Emphatic First and Second Person Pronouns
Last week I talked about the emphatic use of αυτος in the Beatitudes, and a related question came in this week about the use of the emphatic form of εμου in Matt 10:18. The question specifically had to do with the word order and whether “on account of me” is emphatic because of its unusual word order.
Unfortunately, I do not have access right now to the commentators listed in the question so perhaps some of you out there could check this out.
The verse reads, “and you will be dragged before governors and kings for my sake (ενεκεν εμου), to bear witness before them and the Gentiles” (ESV).
There are really two issues here. The first is word order, which is, roughly, “before governors and kings you will be dragged for my sake.” This does not especially strike me as unusual word order, the prepositional phrase following the verb it modifies.
But there is a second issue here. The basic rule with the emphatic forms of εγω and συ is that they are used for emphasis (either contrast or focus), but sometimes merely redundantly. However, when the pronoun is in an oblique case, it is usually anaphoric (i.e., referring back to its antecedent; see Wallace, 321-325). This is the case in our verse.
But the real issue is how personal pronouns behave with prepositions. As a general rule, the emphatic forms of εγω and συ are used after prepositions. Why, I don’t know. But if you look up all the uses of ενεκα (ενεκεν) in the New Testament, you will find that of its 24 occurrences, 8 times it is followed by a personal pronoun, and in every case the form is emphatic. 7 are examples with εμου and once with σου (with an accent, Rom 8:36), although granted this is an editorial decision.
I did a search in Accordance for εις followed by a first or second person singular person pronoun. There are 25 occurrences, and in 21 times the pronoun is emphatic, and every example of the explicit first person pronoun (εμε) was emphatic. What this tells us is that there truly is a preference for the emphatic form of the pronoun when it is the object of the preposition as it is in our verse. A quick survey of constructions like συν εμοι and εν εμοι confirms the pattern.
So back to the question.
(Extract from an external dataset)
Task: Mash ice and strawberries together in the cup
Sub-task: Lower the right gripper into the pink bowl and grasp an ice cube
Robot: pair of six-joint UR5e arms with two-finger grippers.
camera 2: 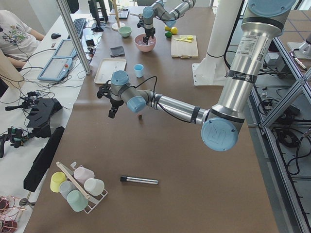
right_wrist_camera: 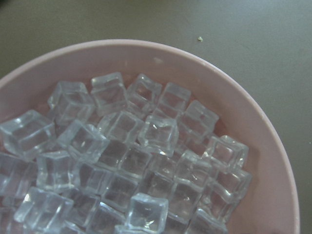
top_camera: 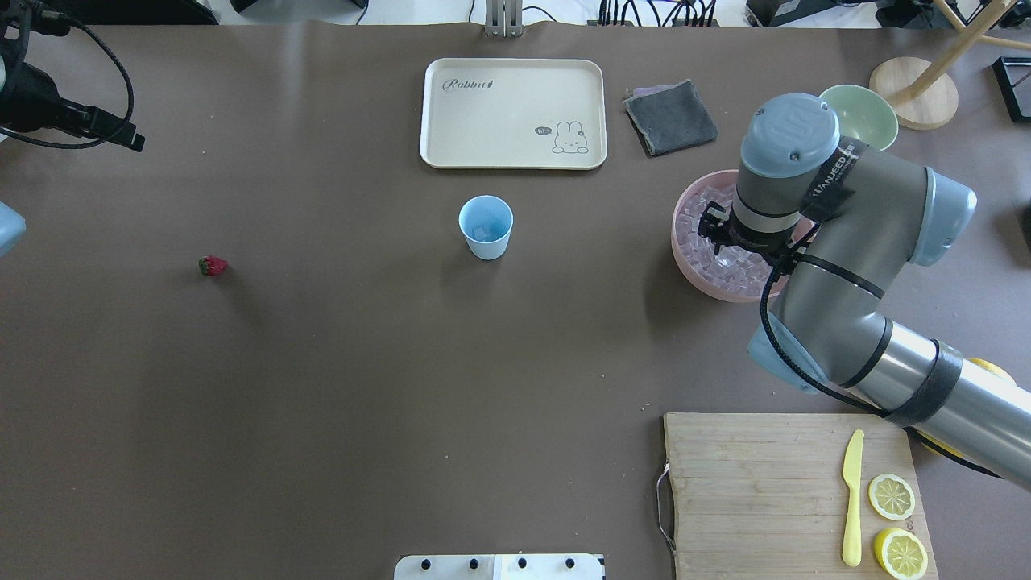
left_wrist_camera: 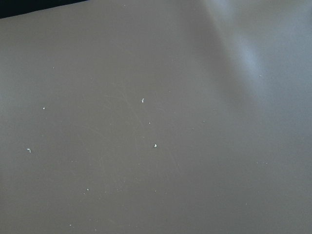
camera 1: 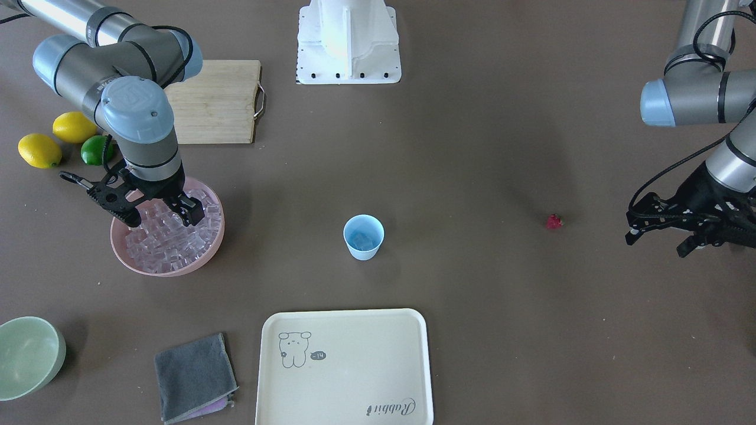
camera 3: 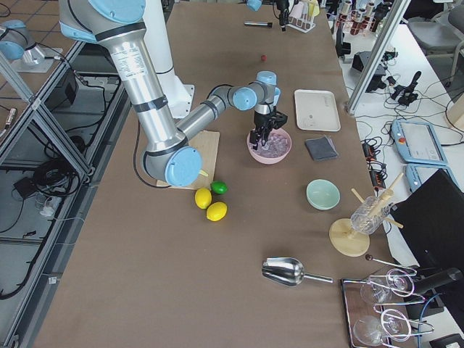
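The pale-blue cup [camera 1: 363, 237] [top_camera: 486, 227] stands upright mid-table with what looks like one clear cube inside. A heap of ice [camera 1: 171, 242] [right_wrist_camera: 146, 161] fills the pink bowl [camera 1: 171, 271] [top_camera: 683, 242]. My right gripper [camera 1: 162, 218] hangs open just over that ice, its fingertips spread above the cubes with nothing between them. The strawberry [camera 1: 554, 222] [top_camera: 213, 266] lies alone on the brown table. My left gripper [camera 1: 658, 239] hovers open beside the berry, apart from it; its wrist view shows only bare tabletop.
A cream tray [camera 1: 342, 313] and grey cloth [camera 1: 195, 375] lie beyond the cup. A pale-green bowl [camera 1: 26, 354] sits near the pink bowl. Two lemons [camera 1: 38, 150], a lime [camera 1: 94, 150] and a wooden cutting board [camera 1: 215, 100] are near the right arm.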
Is there any significance in the order of the words in Matt 10:18? I don’t think so (but I could be persuaded). Is there any significance of meaning that the form is εμου and not μου? None.
So the lesson is that grammar is complicated, and different principles are often overlapping. Yes, there are cases in which the emphatic forms of εγω and συ are significant, but when they are objects of prepositions, evidently not.
I'd be inclined to say simply that Greek doesn't like clitics joining with prepositions, though I haven't check that. I'm just going on your data.
If there is any emphasis in Matt 10:18 its on ἐπὶ ἡγεμόνας δὲ καὶ βασιλεῖς (before rulers and kings). And you're right, it's not an unusual word order. But it is "emphatic" - that is to say, the fronting of the PP before the word marks it as the Focal constituent of the clause.
No, the order of those words is unusual and hence emphatic. You are right on that.
I suppose that depends on how you define "unusual."
In the sense of frequency, there's nothing unusual about it at all (which is how I took "unusual"). In the sense of "not default," then yes, it could be called "unusual" since the default order is Verb-initial. To me that simply sounds like an odd usage of "unusual" since it happens all the time -- but that's just my own particular idiolect.